EXERCISE INSTRUCTIONS:
Each entry is to be transcribed exactly, with nothing added or dropped.

SOURCE DATA:
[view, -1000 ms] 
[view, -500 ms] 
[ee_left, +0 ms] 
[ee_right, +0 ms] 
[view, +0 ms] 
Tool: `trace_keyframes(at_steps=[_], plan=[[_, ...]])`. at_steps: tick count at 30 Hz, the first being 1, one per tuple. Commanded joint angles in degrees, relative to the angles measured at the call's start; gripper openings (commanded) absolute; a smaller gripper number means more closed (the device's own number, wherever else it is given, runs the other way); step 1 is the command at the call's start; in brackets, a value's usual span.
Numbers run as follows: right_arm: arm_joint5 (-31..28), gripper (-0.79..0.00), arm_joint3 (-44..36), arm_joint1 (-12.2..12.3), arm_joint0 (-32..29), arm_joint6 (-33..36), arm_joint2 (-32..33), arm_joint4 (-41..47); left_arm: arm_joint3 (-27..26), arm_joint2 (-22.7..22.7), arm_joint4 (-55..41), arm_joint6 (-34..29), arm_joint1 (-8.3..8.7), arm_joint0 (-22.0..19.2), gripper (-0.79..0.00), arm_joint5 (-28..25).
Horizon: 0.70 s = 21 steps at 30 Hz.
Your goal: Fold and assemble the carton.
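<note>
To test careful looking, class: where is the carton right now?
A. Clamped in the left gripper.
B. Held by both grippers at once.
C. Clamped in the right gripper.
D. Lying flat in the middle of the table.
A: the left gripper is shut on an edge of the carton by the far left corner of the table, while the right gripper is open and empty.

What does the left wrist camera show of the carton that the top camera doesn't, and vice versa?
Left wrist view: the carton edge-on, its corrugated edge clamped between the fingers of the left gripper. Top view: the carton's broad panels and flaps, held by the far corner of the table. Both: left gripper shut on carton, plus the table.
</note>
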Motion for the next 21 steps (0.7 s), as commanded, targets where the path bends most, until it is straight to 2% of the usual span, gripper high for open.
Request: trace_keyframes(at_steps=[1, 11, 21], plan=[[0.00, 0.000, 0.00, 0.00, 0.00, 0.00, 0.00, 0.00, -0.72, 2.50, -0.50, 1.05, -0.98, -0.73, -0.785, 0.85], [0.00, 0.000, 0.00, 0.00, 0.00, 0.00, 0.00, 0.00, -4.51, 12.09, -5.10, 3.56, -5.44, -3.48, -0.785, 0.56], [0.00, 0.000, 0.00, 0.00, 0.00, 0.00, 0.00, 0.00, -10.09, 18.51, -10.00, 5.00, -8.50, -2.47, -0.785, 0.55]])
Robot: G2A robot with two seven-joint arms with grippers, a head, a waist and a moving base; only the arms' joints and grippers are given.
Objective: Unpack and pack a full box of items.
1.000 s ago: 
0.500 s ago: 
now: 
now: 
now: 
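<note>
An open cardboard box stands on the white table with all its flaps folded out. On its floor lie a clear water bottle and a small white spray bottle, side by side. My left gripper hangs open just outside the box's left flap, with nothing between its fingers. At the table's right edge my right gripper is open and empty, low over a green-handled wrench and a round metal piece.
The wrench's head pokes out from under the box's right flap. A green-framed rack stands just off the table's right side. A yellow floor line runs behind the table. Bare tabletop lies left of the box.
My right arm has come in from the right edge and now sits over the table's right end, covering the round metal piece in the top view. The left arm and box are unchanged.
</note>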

EXERCISE RESULT:
[view, -1000 ms] 
[view, -500 ms] 
[ee_left, +0 ms] 
[ee_right, +0 ms] 
[view, +0 ms] 
Tool: `trace_keyframes(at_steps=[_], plan=[[_, ...]])`. at_steps: tick count at 30 Hz, the first being 1, one per tuple. Commanded joint angles in degrees, relative to the angles measured at the call's start; gripper openings (commanded) absolute; a smaller gripper number means more closed (the device's own number, wherever else it is given, runs the other way); step 1 is the command at the call's start; in brackets, a value's usual span.
Numbers run as follows: right_arm: arm_joint5 (-31..28), gripper (-0.79..0.00), arm_joint3 (-44..36), arm_joint1 (-12.2..12.3), arm_joint0 (-32..29), arm_joint6 (-33..36), arm_joint2 (-32..33), arm_joint4 (-41..47); left_arm: arm_joint3 (-27..26), arm_joint2 (-22.7..22.7), arm_joint4 (-55..41), arm_joint6 (-34..29), arm_joint1 (-8.3..8.7), arm_joint0 (-22.0..19.2), gripper (-0.79..0.00), arm_joint5 (-28..25).
Horizon: 0.70 s = 21 steps at 30 Hz.
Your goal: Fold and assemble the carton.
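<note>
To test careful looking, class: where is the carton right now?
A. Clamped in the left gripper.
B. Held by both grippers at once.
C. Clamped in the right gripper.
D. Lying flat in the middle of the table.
A: the left gripper is shut on an edge of the carton by the far left corner of the table, while the right gripper is open and empty.

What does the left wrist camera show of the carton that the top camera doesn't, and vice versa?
Left wrist view: the carton edge-on, its corrugated edge clamped between the fingers of the left gripper. Top view: the carton's broad panels and flaps, held by the far corner of the table. Both: left gripper shut on carton, plus the table.
</note>
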Motion for the next 21 steps (0.7 s), as commanded, targets where the path bends most, until it is straight to 2% of the usual span, gripper high for open.
Request: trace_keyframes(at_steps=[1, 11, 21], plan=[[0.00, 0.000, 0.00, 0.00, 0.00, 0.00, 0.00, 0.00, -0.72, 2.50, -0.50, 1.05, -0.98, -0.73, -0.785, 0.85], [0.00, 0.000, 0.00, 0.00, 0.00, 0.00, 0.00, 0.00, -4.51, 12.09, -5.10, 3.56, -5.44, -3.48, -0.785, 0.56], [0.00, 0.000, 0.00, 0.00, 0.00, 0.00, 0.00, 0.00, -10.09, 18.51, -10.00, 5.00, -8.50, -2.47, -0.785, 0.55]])
Robot: G2A robot with two seven-joint arms with grippers, a head, a waist and a moving base; only the arms' joints and grippers are given.
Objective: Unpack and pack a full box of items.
1.000 s ago: 
0.500 s ago: 
now: 
now: 
now: 
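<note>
An open cardboard box stands on the white table with all its flaps folded out. On its floor lie a clear water bottle and a small white spray bottle, side by side. My left gripper hangs open just outside the box's left flap, with nothing between its fingers. At the table's right edge my right gripper is open and empty, low over a green-handled wrench and a round metal piece.
The wrench's head pokes out from under the box's right flap. A green-framed rack stands just off the table's right side. A yellow floor line runs behind the table. Bare tabletop lies left of the box.
My right arm has come in from the right edge and now sits over the table's right end, covering the round metal piece in the top view. The left arm and box are unchanged.
</note>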

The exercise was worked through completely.